# HOW TO COMPLETE THIS TASK
Without any of the pictures, transcribe all the lines below exactly.
====
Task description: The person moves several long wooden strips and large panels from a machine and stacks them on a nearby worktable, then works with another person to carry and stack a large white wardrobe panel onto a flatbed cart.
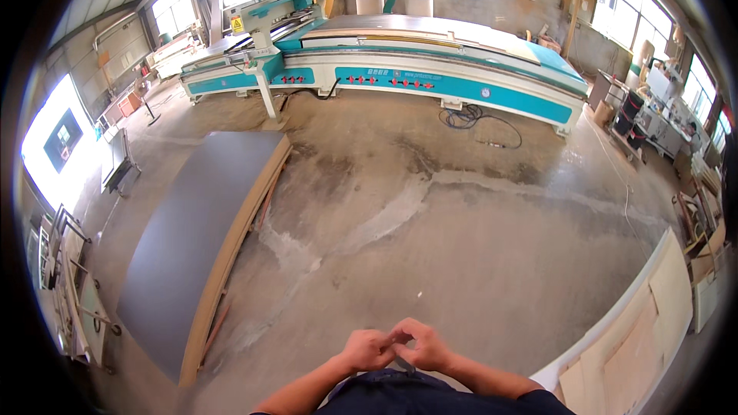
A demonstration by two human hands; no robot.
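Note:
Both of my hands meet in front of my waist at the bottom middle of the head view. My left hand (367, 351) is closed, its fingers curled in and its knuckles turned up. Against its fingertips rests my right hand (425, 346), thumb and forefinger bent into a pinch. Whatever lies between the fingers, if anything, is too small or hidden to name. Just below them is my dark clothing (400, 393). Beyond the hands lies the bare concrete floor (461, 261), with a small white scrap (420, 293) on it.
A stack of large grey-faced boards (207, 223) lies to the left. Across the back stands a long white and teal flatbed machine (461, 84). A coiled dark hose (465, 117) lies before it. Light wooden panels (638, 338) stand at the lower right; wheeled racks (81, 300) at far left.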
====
# YOUR RESPONSE
Task description: The person moves several long wooden strips and large panels from a machine and stacks them on a nearby worktable, then works with another person to carry and stack a large white wardrobe panel onto a flatbed cart.
A demonstration by two human hands; no robot.
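Note:
Both of my hands meet in front of my waist at the bottom middle of the head view. My left hand (367, 351) is closed, its fingers curled in and its knuckles turned up. Against its fingertips rests my right hand (425, 346), thumb and forefinger bent into a pinch. Whatever lies between the fingers, if anything, is too small or hidden to name. Just below them is my dark clothing (400, 393). Beyond the hands lies the bare concrete floor (461, 261), with a small white scrap (420, 293) on it.
A stack of large grey-faced boards (207, 223) lies to the left. Across the back stands a long white and teal flatbed machine (461, 84). A coiled dark hose (465, 117) lies before it. Light wooden panels (638, 338) stand at the lower right; wheeled racks (81, 300) at far left.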

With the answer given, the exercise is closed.